Girdiğim 11 A sınıfı diğer sınıflara göre başarılı öğrencilerin çoğunlukta olduğu bir sınıftı. Bir öğrencim var, Arapçası iyi idi. Herkes zorlanırken yaptığım üç sınavda hep 10 almıştı. (Onluk sisteme göre) Sözlüsüne de 10 vererek dönem notu 10 düştü. Bu notu da hakkıyla aldı. Yani ben vermedim.

İkinci dönem başladı. İlk dönemde derse katılan ve her sınavda 10 üzerinden 10 alan öğrencim, ikinci dönemde derse katılmayı bıraktığı gibi sınavlardan da 7'nin üzerinde not alamadı veya almadı. Çünkü dersi tamamen bırakmış ve hazırdan yiyordu.

İkinci dönem sonuna yaklaştık. Sözlüleri vereceğim. Sözlü notunu verirken de yazılıları göz önünde bulunduruyoruz elbet. Derse katılana yüksek sözlü notu takdir ederken katılmayana yazılı ortalamasını etkilemeyecek bir not veriyordum. Verdiğim sözlü sayısı da bir tane. Prensip olarak her öğrenciye sadece bir sözlü notu verirdim.

En yüksek not 10'dan ikinci dönem ortalaması 7 düşecek bu başarılı, efendi ve saygılı öğrenciyi ne yapmalıydım? Evet dersi bırakmıştı ama 10 alacak kapasitede bir öğrenci idi. Prensibim tek sözlü notu notunu 10 yapmazdı. Elime hesap makinesini aldım. Kaç sözlü verirsem notu 10'a çıkardı tekrar? Vereceğim üç sözlü notu, öğrencinin Arapça notunu tekrar 10'a yükseltebileceğini gördüm. Döşedim üç tane 10 sözlü notunu. Değerdi bu başarılı öğrenci için. Ona verince tüm sınıfa da üç sözlü girdim, sadece o sınıfa has.

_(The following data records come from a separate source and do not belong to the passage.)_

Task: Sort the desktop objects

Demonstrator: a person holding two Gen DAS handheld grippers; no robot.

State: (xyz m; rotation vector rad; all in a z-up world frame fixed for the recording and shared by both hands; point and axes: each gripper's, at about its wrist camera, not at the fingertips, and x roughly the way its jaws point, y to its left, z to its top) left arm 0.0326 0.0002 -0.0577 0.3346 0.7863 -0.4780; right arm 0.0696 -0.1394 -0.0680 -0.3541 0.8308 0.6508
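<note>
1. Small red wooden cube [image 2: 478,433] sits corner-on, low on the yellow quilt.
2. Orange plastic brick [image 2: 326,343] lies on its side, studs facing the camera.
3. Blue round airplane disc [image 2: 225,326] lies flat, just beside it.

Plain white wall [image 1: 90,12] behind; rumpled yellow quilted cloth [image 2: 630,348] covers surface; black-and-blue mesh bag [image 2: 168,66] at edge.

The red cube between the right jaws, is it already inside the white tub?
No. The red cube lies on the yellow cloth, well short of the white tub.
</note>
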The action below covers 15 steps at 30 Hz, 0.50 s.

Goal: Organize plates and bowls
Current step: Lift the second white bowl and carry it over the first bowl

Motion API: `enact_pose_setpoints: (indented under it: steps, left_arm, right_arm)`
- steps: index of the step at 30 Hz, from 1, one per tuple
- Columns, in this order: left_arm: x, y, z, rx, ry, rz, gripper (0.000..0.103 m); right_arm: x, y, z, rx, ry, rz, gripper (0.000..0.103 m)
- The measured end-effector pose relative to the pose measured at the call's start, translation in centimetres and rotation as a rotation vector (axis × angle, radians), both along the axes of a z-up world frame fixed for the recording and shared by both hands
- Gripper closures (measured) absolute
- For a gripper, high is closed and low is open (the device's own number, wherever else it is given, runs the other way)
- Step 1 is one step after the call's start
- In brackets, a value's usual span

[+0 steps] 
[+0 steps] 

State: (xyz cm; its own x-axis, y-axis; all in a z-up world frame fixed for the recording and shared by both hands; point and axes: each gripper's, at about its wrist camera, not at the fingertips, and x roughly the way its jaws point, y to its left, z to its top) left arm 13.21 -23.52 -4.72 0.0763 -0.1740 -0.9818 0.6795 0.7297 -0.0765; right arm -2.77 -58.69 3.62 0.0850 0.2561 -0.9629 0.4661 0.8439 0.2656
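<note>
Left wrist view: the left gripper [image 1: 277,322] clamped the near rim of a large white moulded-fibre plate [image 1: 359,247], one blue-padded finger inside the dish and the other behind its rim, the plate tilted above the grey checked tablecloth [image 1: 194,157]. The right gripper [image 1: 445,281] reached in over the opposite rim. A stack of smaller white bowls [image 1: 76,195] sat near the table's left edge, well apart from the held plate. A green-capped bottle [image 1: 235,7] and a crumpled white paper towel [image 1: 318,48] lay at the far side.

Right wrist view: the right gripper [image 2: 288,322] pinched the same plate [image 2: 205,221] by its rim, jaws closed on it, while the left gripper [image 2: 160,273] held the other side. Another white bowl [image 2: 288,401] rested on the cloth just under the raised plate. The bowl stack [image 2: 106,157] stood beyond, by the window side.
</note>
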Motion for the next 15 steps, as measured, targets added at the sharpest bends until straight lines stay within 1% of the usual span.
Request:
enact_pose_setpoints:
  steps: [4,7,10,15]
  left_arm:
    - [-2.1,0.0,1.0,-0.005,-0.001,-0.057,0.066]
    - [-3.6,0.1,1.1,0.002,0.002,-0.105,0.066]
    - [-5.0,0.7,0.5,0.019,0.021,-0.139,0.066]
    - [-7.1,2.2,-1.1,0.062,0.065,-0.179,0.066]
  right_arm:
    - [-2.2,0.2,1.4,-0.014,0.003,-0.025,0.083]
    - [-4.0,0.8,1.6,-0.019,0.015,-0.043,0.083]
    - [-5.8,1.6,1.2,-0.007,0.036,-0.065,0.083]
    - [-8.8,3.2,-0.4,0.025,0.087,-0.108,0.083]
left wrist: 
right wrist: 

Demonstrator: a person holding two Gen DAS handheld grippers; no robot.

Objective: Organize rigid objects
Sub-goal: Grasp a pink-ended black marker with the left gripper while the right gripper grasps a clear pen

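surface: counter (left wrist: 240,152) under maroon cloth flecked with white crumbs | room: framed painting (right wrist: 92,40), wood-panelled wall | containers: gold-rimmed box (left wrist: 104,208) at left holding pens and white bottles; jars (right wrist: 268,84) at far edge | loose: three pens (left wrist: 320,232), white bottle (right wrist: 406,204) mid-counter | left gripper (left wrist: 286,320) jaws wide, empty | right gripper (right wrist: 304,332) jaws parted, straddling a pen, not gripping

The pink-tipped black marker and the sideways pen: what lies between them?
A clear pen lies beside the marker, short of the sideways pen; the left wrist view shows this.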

O zaman ki yıllar not girmek şimdiki gibi değildi. Önce silinti ve kazıntı olmadan not defterine yazacaksın, ardından not fişine tüm yazılı ve sözlüleri tek tek tükenmez kalemle yazacaksın. Not fişinde de silinti ve kazıntı olmayacak. 30-35 kişilik sınıfta not fişini tüm dikkatinle özene bezene yazıyorsun. Kazara son öğrencide bir hata yaptın, sil baştan not fişini yenileyeceksin.

Öğrencimizin 7 olan ortalaması, verdiğim üç sözlü notu ile ikinci dönem de 10 düştü. Benim için külfetli oldu ama değdi. Çünkü gelecek vadeden bir öğrenci için değerdi. Bundan sayesinde sınıfı da faydalandı. Onun adına sevinmiştim.

Gelecek vadeden ve yaşantısıyla örnek olan bu öğrencimiz liseden sonra yükseğini de okudu, çalıştı, çabaladı. Bugün çoğu kimseye nasip olmayan bir yere geldi. Kendisinden randevu talep ettim, dönüş yapmadı. Demek ki bana ayıracak üç beş dakikası yokmuş. En azından "Kusura bakma! Randevu ajandam dolu" diyebilirdi. Hiç hatırım yokmuş demek ki. Umarım makam değiştirmemiştir kendisini.

Nedense ona verdiğim üç sözlü notu aklıma geldi. Lise 3'de Biyoloji öğretmenimin bana verdiği sözlü notunu unutmadım. Ama görüyorum ki benim notum kendisinin hiç aklında kalmamış. Canı sağ olsun! Ne diyelim?